The following two toy attribute grammars may prove instructive. The first is an attribute grammar for the classic context-sensitive grammar { a^n b^n c^n | n >= 0 }. It demonstrates the use of conditionals, inherited and synthesized attributes.
{
module ABCParser (parse) where
}
%tokentype { Char }
%token a { 'a' }
%token b { 'b' }
%token c { 'c' }
%token newline { '\n' }
%attributetype { Attrs a }
%attribute value { a }
%attribute len { Int }
%name parse abcstring
%%
abcstring
: alist blist clist newline
{ $$ = $1 ++ $2 ++ $3
; $2.len = $1.len
; $3.len = $1.len
}
alist
: a alist
{ $$ = $1 : $2
; $$.len = $2.len + 1
}
| { $$ = []; $$.len = 0 }
blist
: b blist
{ $$ = $1 : $2
; $2.len = $$.len - 1
}
| { $$ = []
; where failUnless ($$.len == 0) "blist wrong length"
}
clist
: c clist
{ $$ = $1 : $2
; $2.len = $$.len - 1
}
| { $$ = []
; where failUnless ($$.len == 0) "clist wrong length"
}
{
happyError = error "parse error"
failUnless b msg = if b then () else error msg
}
This grammar parses binary numbers and calculates their value.
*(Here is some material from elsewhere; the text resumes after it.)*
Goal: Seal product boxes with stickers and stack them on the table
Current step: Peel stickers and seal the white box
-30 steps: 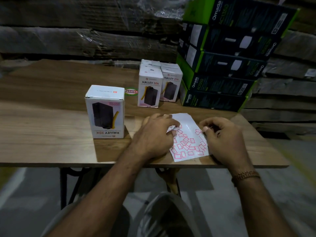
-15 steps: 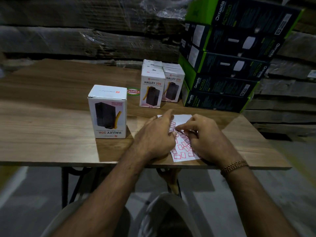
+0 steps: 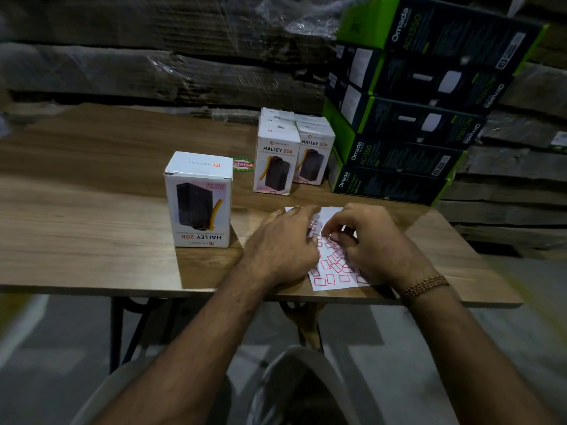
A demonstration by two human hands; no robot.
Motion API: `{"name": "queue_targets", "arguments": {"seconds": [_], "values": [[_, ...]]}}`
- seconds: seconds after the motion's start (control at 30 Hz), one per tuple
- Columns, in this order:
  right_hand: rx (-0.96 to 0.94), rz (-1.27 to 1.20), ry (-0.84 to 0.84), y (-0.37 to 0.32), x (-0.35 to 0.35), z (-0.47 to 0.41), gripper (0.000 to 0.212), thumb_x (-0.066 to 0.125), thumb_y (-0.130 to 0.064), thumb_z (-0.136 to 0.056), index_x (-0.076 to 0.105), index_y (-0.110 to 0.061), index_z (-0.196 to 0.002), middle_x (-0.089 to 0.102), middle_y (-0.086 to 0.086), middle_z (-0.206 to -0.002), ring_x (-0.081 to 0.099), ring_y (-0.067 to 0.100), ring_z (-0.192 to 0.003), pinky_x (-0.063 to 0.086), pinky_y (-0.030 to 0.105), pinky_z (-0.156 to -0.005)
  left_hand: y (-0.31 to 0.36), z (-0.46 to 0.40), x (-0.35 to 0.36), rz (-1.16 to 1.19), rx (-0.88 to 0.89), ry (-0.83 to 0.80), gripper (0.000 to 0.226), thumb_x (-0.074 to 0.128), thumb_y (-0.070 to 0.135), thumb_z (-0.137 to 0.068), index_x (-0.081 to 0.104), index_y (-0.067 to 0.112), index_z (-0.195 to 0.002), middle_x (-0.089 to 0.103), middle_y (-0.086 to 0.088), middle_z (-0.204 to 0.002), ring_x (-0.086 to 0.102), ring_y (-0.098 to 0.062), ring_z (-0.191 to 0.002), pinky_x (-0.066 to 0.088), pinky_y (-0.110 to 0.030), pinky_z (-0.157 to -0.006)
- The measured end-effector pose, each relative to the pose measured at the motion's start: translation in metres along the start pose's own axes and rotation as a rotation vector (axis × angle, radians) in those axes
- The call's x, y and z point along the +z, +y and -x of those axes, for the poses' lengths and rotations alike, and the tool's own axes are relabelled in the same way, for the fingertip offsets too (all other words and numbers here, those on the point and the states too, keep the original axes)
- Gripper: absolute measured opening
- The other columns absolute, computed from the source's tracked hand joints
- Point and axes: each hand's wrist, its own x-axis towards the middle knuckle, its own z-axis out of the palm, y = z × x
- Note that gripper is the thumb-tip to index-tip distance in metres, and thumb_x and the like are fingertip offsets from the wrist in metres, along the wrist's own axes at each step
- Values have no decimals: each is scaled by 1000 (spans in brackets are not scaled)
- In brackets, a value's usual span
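A white sticker sheet with several red-outlined stickers lies near the table's front edge. My left hand presses flat on its left side. My right hand is over the sheet's middle, fingers curled, thumb and forefinger pinching at a sticker. A white Halley 20K box stands upside down to the left of my hands, untouched. A group of the same white boxes stands further back in two rows.
The wooden table has its front edge just under my wrists. A tall leaning stack of green and black Omada boxes fills the back right. A round green and red label lies between the boxes. Wrapped cardboard stacks stand behind.
My right hand slid left from the sheet's right edge to its middle and now pinches at a sticker. My left hand stayed pressing on the sheet.
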Motion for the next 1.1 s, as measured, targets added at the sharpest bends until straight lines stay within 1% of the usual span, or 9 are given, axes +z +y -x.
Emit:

It demonstrates the use of inherited and synthesized attributes.
{
module BitsParser (parse) where
}
%tokentype { Char }
%token minus { '-' }
%token plus { '+' }
%token one { '1' }
%token zero { '0' }
%token newline { '\n' }
%attributetype { Attrs }
%attribute value { Integer }
%attribute pos { Int }
%name parse start
%%
start
: num newline { $$ = $1 }
num
: bits { $$ = $1 ; $1.pos = 0 }
| plus bits { $$ = $2 ; $2.pos = 0 }
| minus bits { $$ = negate $2; $2.pos = 0 }
bits
: bit { $$ = $1
; $1.pos = $$.pos
}
| bits bit { $$ = $1 + $2
; $1.pos = $$.pos + 1
; $2.pos = $$.pos
}
bit
: zero { $$ = 0 }
| one { $$ = 2^($$.pos) }
{
happyError = error "parse error"
}